YOUR TASK
Use the entries below and reproduce exactly the lines from the one containing "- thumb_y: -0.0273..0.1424" down to the one containing "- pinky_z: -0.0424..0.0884", both of them included.

DATA TO EXAMINE
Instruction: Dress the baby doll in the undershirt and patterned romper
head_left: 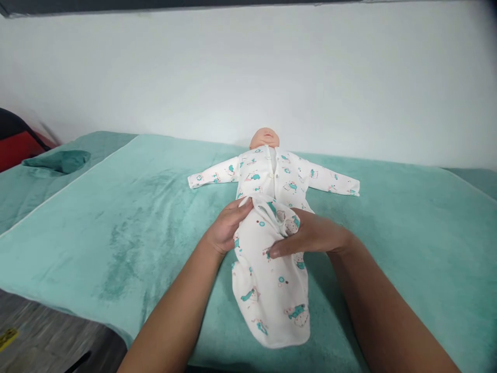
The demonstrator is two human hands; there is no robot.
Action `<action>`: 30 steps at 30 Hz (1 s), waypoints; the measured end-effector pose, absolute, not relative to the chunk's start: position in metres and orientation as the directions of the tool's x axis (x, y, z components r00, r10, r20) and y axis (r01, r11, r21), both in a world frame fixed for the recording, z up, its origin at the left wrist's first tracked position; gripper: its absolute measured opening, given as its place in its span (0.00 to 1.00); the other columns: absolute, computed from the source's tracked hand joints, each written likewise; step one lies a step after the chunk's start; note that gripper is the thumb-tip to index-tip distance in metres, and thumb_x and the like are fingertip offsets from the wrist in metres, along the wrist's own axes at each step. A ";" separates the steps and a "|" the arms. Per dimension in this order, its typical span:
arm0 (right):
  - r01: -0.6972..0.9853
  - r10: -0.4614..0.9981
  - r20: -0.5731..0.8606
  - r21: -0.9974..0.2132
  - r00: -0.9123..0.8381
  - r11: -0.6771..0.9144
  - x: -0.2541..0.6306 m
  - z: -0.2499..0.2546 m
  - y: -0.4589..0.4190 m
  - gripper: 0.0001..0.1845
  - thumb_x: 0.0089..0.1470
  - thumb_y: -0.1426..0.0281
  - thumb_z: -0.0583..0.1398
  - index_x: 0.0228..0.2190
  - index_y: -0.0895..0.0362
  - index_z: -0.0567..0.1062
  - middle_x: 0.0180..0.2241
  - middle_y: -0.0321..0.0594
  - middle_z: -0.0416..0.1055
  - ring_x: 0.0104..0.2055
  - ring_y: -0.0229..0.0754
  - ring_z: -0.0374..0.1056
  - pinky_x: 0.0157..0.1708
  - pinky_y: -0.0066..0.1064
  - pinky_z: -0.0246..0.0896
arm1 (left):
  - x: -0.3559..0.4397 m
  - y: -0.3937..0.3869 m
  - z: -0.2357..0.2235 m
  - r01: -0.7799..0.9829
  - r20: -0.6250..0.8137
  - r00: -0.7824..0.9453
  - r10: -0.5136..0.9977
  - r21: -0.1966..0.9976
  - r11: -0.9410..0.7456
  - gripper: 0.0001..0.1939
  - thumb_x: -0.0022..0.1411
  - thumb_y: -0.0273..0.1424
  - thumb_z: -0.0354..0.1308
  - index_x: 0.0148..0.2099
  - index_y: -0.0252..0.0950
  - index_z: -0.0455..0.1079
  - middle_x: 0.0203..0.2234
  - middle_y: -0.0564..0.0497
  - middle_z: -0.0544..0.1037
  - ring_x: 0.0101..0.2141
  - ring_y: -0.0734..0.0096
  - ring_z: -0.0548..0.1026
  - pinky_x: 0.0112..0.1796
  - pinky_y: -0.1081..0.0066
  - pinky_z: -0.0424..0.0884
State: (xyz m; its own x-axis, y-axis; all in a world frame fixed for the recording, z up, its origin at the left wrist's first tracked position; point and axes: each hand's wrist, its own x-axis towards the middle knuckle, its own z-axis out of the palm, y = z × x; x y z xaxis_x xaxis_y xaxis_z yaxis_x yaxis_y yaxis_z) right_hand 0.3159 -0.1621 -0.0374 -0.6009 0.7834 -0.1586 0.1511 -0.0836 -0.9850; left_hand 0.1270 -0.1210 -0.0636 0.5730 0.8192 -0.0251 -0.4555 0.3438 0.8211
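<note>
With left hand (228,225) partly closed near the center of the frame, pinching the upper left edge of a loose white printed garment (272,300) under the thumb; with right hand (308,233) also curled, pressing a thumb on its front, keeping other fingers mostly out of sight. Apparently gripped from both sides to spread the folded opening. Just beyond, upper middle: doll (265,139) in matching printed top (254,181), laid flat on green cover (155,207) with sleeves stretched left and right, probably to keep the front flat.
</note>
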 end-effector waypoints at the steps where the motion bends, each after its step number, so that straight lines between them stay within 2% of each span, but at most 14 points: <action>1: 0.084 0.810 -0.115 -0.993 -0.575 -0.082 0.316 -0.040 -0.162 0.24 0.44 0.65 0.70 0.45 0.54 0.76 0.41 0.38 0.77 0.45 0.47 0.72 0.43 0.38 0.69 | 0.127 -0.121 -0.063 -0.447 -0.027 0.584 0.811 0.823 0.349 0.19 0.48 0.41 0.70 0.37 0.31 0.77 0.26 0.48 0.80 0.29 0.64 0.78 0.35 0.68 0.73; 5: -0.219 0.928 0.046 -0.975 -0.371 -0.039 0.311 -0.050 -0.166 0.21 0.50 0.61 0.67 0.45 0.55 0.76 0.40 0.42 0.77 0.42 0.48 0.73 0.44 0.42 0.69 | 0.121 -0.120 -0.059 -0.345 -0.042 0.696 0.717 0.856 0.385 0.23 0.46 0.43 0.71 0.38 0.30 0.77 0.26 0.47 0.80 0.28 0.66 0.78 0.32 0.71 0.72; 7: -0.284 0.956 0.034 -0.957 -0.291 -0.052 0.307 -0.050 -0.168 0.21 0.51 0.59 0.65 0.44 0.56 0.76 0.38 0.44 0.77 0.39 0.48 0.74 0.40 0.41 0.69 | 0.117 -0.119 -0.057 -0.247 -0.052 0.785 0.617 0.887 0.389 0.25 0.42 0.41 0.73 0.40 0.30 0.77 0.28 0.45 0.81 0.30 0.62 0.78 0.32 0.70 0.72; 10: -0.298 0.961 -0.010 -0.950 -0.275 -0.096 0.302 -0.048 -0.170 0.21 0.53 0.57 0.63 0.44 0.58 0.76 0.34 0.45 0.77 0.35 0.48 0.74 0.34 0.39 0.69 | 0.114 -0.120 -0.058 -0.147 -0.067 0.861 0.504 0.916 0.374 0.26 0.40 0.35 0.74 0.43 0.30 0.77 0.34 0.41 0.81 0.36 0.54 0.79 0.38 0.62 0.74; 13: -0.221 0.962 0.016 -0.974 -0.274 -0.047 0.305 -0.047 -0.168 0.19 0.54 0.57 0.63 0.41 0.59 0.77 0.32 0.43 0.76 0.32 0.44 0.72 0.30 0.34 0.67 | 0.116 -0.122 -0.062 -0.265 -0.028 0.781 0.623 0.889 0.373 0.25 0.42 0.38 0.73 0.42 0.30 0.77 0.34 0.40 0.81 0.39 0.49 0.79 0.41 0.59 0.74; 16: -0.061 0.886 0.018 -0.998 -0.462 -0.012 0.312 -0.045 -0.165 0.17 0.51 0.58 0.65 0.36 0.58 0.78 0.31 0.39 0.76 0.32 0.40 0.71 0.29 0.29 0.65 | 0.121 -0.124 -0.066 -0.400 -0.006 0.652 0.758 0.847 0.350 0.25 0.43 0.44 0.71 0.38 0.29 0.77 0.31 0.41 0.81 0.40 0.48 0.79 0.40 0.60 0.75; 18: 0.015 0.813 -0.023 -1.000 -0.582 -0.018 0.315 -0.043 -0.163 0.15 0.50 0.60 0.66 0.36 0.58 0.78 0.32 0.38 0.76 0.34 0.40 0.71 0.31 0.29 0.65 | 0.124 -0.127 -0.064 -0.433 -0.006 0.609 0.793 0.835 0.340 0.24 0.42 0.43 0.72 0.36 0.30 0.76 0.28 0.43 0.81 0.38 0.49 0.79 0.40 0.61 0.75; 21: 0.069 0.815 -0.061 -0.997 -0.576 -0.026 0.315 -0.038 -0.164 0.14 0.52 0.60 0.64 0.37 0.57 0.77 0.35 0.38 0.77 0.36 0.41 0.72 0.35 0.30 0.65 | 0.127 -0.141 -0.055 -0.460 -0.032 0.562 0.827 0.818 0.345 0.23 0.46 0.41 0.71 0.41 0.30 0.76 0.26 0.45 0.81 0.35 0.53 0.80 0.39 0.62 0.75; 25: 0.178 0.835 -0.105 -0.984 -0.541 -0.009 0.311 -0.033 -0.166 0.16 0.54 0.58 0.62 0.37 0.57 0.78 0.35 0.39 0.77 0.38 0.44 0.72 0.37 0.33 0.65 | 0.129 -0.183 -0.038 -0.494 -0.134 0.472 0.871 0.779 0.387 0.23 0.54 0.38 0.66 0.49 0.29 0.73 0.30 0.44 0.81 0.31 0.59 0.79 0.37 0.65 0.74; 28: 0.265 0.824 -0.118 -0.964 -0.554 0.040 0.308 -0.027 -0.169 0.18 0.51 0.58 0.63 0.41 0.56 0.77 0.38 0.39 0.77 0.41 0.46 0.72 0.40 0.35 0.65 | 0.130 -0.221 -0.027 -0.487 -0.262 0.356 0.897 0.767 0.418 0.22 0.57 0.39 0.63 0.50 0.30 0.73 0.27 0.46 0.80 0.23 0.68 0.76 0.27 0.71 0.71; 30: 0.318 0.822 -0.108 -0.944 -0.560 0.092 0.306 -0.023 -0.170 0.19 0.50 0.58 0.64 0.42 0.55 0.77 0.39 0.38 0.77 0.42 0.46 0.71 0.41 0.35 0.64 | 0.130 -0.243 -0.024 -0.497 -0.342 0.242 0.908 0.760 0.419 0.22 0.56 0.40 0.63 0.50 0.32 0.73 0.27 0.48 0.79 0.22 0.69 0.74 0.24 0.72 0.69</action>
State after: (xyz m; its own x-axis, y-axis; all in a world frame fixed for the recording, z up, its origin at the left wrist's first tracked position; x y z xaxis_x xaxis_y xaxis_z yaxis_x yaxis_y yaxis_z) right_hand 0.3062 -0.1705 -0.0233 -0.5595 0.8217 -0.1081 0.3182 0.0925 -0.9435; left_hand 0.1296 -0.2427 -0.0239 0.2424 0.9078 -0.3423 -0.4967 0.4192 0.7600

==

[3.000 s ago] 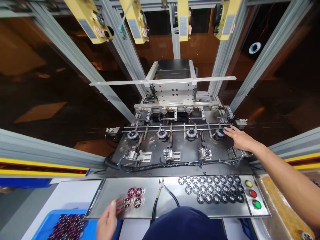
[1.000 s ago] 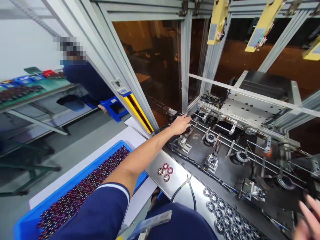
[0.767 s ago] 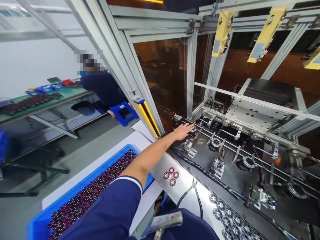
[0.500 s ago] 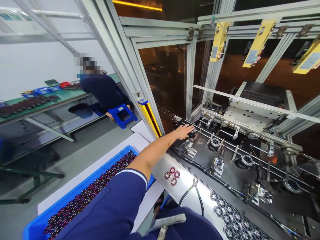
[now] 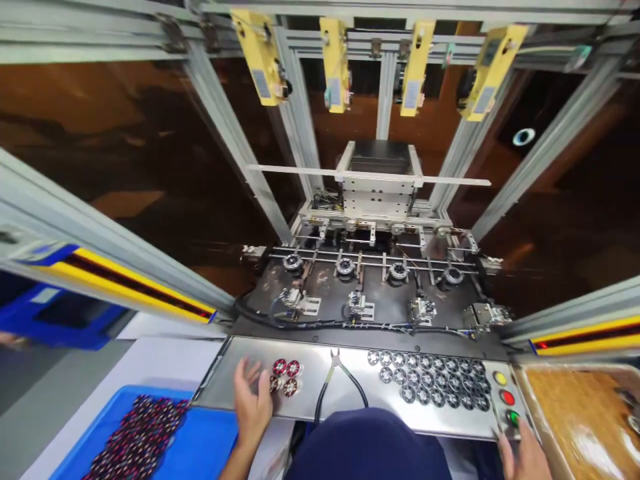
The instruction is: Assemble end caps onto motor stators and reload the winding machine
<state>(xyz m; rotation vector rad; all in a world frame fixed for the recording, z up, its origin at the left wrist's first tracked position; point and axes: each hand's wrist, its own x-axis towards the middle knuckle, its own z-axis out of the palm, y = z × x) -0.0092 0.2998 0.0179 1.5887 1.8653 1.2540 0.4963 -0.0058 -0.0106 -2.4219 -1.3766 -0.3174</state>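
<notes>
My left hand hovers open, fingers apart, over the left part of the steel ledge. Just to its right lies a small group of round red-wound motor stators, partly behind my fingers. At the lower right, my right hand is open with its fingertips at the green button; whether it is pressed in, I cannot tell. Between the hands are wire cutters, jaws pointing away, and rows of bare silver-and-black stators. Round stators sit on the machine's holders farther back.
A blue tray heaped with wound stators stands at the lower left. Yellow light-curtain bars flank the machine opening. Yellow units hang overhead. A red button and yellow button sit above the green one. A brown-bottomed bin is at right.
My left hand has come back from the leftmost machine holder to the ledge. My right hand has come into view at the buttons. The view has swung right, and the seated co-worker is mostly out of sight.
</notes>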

EXERCISE RESPONSE
  - thumb_y: -0.0273..0.1424
  - thumb_z: -0.0354..0.1308
  - index_x: 0.0148..0.2099
  - index_y: -0.0252..0.0950
  - index_z: -0.0455..0.1079
  - middle_x: 0.0203..0.2234
  - middle_y: -0.0564..0.0497
  - middle_z: -0.0544..0.1037
  - ring_x: 0.0101..0.2141
  - ring_y: -0.0734..0.0096
  - ring_z: -0.0548..0.1026
  - pinky_x: 0.0112..0.1796
  - pinky_y: -0.1081..0.0066
  - pinky_z: -0.0424..0.0884

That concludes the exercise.